With a crowd of TV cameras and adults with microphones towering over them, Adrian, Yadira and Adriana Ramirez – 6, 10 and 12 years old – sat on a bench outside of First United Methodist Church in Palo Alto yesterday, and shyly told the news crews that though they wanted to stay at their home in Palo Alto, they would go to Mexico to be with their father, who was deported an hour after his arrest by Immigration Customs and Enforcement officers.

The Ramirez children are among thousands of U.S. citizen children of undocumented parents who are facing deportation and have to decide whether to bring their children with them -- taking them away from the educational opportunities they have a right to in the United States -- or let them stay and be forced into foster care.

But even at 12 Adrian knows that to be deported or stay in foster care isn’t a real choice. He said what he really wants “is to stay like a family and not be separated.”

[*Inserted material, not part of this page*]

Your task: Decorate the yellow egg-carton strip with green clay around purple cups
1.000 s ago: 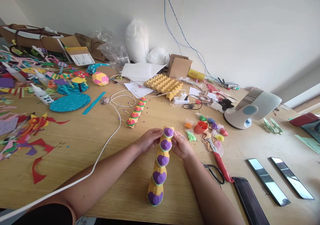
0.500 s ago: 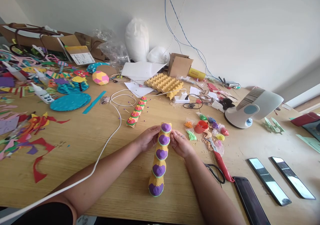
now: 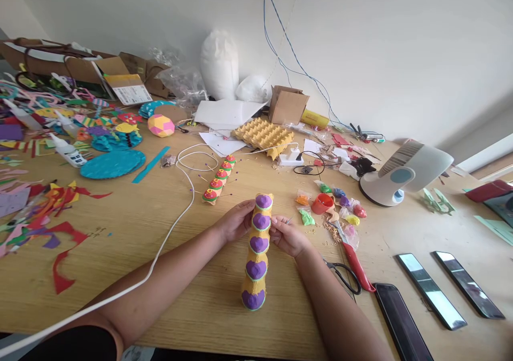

boy Adrian, a seventh grader at Terman Middle School, speaks Spanish but can’t write in Spanish and can only read a little. He wants to stay at his school in Palo Alto. “If I go,” he said, “I’d leave my friends behind.”

Yadira, a fifth grader at Barron Park Elementary School, agreed. “We wanna study here.”

ICE officers arrested their parents, Pedro Ramirez and Isabel Aguirre, as the couple walked to their car on the morning of Feb. 28. Ramirez, who has lived in the United States since 1985 and worked at Albertson’s supermarket for the past nine years, was deported before he could cash his last paycheck, and family friends report he arrived in Tijuana penniless and without a place to go.

Aguirre is currently under house arrest with a monitoring bracelet and must leave the country by Friday, April 6. Community members have now raised enough money to help her buy plane tickets so she can bring her children with her – otherwise, the kids would have been placed in foster care. The press conference in Palo Alto was organized by American Muslim Voice in collaboration with a number of interfaith and community groups.